**Data for this task:**
————

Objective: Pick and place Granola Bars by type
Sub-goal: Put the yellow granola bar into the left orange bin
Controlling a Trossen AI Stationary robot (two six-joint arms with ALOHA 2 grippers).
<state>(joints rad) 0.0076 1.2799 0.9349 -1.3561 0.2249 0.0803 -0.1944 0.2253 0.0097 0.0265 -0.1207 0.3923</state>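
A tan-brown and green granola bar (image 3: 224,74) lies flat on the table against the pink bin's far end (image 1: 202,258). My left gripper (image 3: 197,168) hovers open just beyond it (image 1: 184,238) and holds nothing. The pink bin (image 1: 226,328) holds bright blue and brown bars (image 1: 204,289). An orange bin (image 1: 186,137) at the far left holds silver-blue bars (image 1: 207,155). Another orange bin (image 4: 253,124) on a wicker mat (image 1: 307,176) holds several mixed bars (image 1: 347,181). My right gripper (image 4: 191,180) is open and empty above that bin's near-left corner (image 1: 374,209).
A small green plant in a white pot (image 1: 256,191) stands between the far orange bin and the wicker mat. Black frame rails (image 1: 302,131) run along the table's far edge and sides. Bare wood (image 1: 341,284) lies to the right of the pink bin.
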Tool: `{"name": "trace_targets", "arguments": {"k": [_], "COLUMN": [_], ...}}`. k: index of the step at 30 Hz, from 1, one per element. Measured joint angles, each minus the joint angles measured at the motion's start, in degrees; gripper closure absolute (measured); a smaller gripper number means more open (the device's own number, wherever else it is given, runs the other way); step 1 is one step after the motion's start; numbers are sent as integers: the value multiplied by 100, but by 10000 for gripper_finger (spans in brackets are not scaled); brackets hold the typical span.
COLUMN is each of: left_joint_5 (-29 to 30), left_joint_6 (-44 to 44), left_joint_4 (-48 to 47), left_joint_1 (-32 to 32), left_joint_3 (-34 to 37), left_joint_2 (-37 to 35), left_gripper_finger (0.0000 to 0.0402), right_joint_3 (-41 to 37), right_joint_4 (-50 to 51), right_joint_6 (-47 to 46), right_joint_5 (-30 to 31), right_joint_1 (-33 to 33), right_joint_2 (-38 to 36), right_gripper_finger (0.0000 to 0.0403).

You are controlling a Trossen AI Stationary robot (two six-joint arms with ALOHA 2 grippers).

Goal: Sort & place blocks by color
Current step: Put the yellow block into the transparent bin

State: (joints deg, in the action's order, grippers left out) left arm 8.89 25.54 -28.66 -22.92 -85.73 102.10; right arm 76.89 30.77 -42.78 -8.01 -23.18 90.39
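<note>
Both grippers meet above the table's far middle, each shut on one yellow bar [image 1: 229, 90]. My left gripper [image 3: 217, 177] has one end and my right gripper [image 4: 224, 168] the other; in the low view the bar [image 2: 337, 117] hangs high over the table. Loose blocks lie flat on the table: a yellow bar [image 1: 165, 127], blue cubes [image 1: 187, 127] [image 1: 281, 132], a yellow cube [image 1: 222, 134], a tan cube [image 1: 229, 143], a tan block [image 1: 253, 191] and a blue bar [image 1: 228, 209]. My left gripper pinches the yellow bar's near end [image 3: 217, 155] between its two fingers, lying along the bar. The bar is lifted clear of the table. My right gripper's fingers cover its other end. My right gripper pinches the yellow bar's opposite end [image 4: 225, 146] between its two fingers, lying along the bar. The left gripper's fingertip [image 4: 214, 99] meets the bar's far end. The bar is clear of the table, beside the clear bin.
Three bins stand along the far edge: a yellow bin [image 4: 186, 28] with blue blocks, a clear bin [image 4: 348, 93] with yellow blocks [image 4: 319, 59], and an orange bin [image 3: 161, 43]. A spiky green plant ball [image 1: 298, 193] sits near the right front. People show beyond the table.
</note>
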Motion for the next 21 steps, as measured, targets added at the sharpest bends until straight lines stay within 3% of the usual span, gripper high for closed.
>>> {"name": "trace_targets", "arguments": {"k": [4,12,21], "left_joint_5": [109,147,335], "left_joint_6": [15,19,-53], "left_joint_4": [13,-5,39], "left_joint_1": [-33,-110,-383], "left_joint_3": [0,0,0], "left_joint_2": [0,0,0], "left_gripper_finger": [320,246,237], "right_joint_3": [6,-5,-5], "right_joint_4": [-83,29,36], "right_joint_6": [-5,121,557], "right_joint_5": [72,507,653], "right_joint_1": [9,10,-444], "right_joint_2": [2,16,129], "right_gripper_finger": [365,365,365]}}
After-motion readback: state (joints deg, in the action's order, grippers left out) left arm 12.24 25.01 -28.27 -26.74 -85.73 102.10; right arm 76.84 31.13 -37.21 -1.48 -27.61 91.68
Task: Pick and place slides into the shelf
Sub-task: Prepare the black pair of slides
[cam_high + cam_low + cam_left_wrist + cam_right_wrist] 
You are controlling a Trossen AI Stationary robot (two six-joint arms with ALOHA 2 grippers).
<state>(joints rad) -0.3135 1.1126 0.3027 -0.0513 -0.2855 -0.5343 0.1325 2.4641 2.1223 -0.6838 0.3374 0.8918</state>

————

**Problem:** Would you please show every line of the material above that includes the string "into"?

**Answer box:**
Sub-goal: Put the yellow granola bar into the left orange bin
Current step: Put the yellow block into the transparent bin
Task: Pick and place slides into the shelf

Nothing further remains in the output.